ASSIGNED TASK ▸
From the first line to the last, please write out the data exactly.

DATA EXCERPT ▸

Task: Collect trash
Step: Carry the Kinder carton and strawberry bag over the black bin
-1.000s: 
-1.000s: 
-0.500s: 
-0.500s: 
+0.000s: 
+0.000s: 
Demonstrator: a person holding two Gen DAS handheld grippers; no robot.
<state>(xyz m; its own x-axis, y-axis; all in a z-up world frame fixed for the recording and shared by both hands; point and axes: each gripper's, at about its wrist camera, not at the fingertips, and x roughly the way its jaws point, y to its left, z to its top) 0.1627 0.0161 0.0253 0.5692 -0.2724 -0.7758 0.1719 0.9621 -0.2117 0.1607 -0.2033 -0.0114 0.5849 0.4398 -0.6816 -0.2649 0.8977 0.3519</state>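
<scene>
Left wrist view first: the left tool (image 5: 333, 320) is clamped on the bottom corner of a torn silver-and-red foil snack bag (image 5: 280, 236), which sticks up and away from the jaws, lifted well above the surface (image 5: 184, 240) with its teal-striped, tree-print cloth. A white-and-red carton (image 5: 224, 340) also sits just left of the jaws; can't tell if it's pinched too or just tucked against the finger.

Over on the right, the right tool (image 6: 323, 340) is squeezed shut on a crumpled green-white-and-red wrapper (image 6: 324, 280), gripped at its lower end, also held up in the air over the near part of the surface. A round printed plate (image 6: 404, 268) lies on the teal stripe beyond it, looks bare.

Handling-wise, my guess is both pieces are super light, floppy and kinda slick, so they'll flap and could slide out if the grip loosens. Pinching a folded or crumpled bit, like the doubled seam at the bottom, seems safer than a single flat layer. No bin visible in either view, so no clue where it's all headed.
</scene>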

FINISHED TASK ▸
Task: Collect trash
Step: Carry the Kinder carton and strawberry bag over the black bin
-1.000s: 
-1.000s: 
-0.500s: 
-0.500s: 
+0.000s: 
+0.000s: 
Demonstrator: a person holding two Gen DAS handheld grippers; no robot.
<state>(xyz m; its own x-axis, y-axis; all in a z-up world frame fixed for the recording and shared by both hands; point and axes: each gripper's, at about its wrist camera, not at the fingertips, and x roughly the way its jaws point, y to its left, z to its top) 0.1627 0.0161 0.0253 0.5692 -0.2724 -0.7758 0.1719 0.9621 -0.2117 0.1607 -0.2033 -0.0114 0.5849 0.4398 -0.6816 -0.2649 0.8977 0.3519</state>
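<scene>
Left wrist view first: the left tool (image 5: 333, 320) is clamped on the bottom corner of a torn silver-and-red foil snack bag (image 5: 280, 236), which sticks up and away from the jaws, lifted well above the surface (image 5: 184, 240) with its teal-striped, tree-print cloth. A white-and-red carton (image 5: 224, 340) also sits just left of the jaws; can't tell if it's pinched too or just tucked against the finger.

Over on the right, the right tool (image 6: 323, 340) is squeezed shut on a crumpled green-white-and-red wrapper (image 6: 324, 280), gripped at its lower end, also held up in the air over the near part of the surface. A round printed plate (image 6: 404, 268) lies on the teal stripe beyond it, looks bare.

Handling-wise, my guess is both pieces are super light, floppy and kinda slick, so they'll flap and could slide out if the grip loosens. Pinching a folded or crumpled bit, like the doubled seam at the bottom, seems safer than a single flat layer. No bin visible in either view, so no clue where it's all headed.
</scene>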

The answer requires no further additions.